Improving fuel economy, even in small increments, is crucial Buckham said, and he cited a study by the American Transportation Research Institute. In 2013, ATRI found, tires cost fleets 4.1 cents a mile on average, whereas fuel cost was 65 cents a mile that year. ATRI said a heavy-duty truck driving 119,000 miles a year would spend about $77,800 a year on fuel, given 2013 prices.

Therefore, Buckham said, each 1% savings in fuel lets a carrier retain annually about $778 more per truck.

Steer tires made up the first stage of Fuel Max for longhaul trucks when they came out in September. In January, the company followed up with drive-axle tires.

Andrea Russell, another Goodyear general manager, said the first two segments already are SmartWay-certified by the U.S. Environmental Protection Agency. The next two Fuel Max elements coming are trailer tires and a selection for regional-service tractors, both expected in the fourth quarter.

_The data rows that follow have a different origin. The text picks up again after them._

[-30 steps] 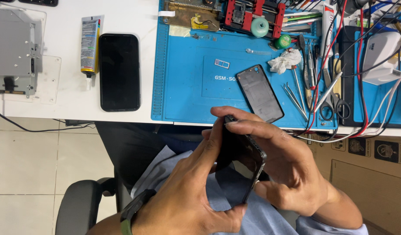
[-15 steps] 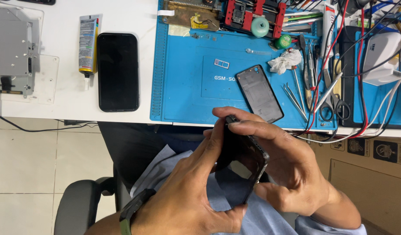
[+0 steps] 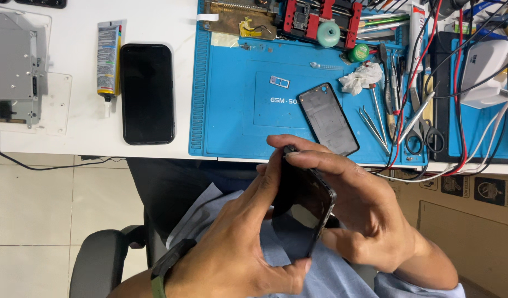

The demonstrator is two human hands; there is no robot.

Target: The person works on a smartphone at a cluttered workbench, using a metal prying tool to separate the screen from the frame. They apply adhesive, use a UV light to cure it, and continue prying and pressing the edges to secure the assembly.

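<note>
The person is holding a black phone (image 3: 304, 205) in both hands over the lap, just below the front edge of the white table (image 3: 83, 124). The phone is standing on end and tilting, its dark, glossy face catching a pale reflection and its thin edge showing along the right side. The left hand (image 3: 240, 248) is gripping its lower part from the left, with the thumb reaching up along the phone's left edge to the top corner. The right hand (image 3: 360, 207) is wrapping around it from the right, with a finger curling over the top corner.

On the blue mat (image 3: 232, 127) above, a black back cover (image 3: 328, 119) is lying flat, well apart from the hands. Another black phone (image 3: 147, 94) is lying on the table beside a glue tube (image 3: 108, 58).
</note>
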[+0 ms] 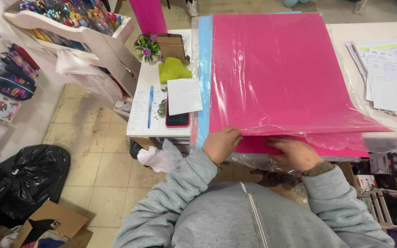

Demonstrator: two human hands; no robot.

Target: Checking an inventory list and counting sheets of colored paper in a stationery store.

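- Head view: the left hand (221,143) is curled, pinching the near edge of the large pink card sheets (281,73); the right hand (295,153) lies flatter, fingers tucked under the clear plastic wrap (382,138).
- The sheets look light, floppy and slippery, best held at the near edge.
- They lie across the white table (373,32), over a light blue sheet (204,69).

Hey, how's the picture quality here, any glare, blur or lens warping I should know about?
Head view: even indoor light, soft shadows. White glare streaks run across the clear plastic wrap over the pink sheets. The wide lens bows the table edge and shelf outward. Left hand and right hand look sharp; the papers are too small to read.
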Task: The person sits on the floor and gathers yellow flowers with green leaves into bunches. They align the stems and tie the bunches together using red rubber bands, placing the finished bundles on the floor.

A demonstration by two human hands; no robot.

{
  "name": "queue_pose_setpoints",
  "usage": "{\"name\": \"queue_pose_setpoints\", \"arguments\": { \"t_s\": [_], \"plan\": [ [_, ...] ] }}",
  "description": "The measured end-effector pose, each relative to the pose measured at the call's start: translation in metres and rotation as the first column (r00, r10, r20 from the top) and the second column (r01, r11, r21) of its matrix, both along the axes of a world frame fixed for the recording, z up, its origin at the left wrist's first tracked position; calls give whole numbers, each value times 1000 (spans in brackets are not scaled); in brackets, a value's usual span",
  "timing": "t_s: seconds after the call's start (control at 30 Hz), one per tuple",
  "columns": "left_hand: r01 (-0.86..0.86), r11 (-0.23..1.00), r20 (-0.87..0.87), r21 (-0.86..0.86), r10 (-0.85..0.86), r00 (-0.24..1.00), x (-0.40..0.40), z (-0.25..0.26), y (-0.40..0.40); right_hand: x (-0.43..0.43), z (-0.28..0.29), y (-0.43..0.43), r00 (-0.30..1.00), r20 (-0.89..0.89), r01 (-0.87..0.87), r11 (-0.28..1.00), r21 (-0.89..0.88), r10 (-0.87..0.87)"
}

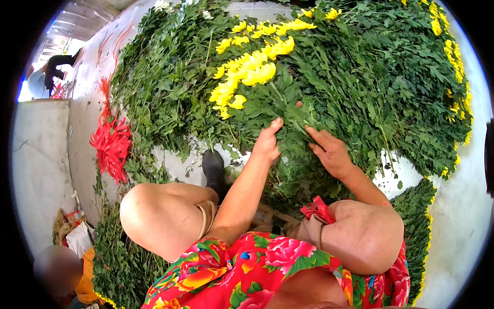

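A bunch of yellow chrysanthemums (251,71) with leafy green stems lies in front of me, its blooms pointing up and left. My left hand (268,142) grips the leafy stems from the left, thumb up. On the right, my right hand (329,148) touches a stem of the same bunch with its forefinger extended; leaves hide part of its fingers, so how firmly it holds cannot be told. A red ribbon bundle (318,210) rests at my right knee.
Large heaps of cut chrysanthemum stems (386,77) surround me. Red plastic strips (111,148) lie at the left beside the heap. A concrete wall (42,143) stands far left, a white bag (80,239) below it. Other people are partly visible at the left edge.
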State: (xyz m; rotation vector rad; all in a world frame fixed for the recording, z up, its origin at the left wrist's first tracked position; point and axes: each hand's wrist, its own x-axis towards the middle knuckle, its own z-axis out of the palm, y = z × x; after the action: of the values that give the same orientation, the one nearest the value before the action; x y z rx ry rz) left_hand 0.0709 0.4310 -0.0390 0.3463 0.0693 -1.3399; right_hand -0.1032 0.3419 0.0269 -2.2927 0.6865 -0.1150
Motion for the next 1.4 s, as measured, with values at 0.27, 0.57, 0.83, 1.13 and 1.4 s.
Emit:
{"name": "queue_pose_setpoints", "arguments": {
  "t_s": [0.27,0.57,0.83,1.13,1.4],
  "plan": [
    [-4,905,-15,425,11,1000,4,-17,4,16,6,-42,993,-45,-114,977,-179,107],
    [12,883,46,470,-38,998,6,-12,3,2,-49,-111,967,-94,140,800,-584,-238],
    [-9,889,51,458,-16,999,6,-7,5,0,-17,-99,903,318,345,928,-139,-288],
    [-4,904,42,428,-16,999,7,-6,0,33,90,-36,962,165,190,967,171,-218],
    [-108,966,110,234,84,990,1,-12,-4,17,8,9,974,227,-20,995,101,-4]
  ]
}}
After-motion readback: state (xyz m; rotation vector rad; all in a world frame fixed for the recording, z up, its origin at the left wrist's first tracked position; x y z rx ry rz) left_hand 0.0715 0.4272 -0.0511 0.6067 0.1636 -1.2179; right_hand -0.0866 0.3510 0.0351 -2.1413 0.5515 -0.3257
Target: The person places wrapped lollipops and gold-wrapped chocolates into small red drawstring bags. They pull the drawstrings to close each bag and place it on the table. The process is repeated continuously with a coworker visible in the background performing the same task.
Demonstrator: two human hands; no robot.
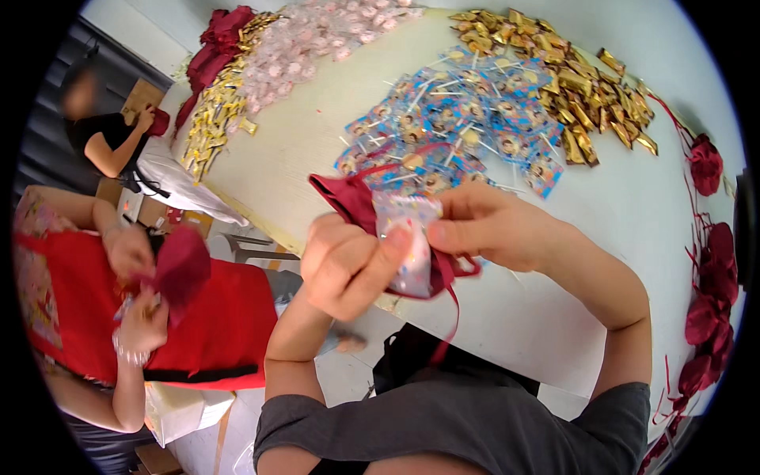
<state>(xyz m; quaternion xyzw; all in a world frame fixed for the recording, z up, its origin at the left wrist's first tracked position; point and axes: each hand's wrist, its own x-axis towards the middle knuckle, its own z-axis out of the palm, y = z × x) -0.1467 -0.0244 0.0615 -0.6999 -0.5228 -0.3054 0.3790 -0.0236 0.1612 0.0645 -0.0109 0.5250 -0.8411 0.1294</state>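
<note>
My left hand (pixel 350 267) grips a dark red fabric drawstring pouch (pixel 341 196), its thumb pressed on a clear, dotted candy wrapper (pixel 404 214) with a pale sweet inside. From the other side, the thumb and fingers of my right hand (pixel 487 225) pinch that wrapper's edge. The wrapped candy lies across the front of the pouch; whether part of it sits in the mouth cannot be made out. A red ribbon (pixel 456 314) dangles below. Just beyond my hands, blue-wrapped lollipops (pixel 451 119) are heaped on the white table (pixel 285 154).
Gold-wrapped sweets (pixel 570 83) spread at the back right, pink-white wrapped candies (pixel 314 47) and yellow packets (pixel 217 113) at the back left. Filled red pouches (pixel 712 285) line the right edge. Left, a person in a red apron (pixel 208 320) handles a pouch; another person (pixel 113 136) stands farther off.
</note>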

Goodyear makes its North American truck tires in Buffalo, New York; Topeka, Kansas; and Danville, Virginia, Russell said.

Buckham said the company is always researching materials and processes, especially the curing of rubber. Rubber compounds start with great flexibility and then get cured into very solid tires with heat and pressure. The details in curing affect durability.

Company engineers also work on polymer development — long-chain molecules — and the use of silica, or quartz, in compound recipes.

Tire designs, and especially tread patterns, can be done more quickly with computer modeling, he said.

“We design for a total package of performance. We don’t want to sell out one feature for the benefit of others,” Buckham said, referring to the three major aspects of tire demand.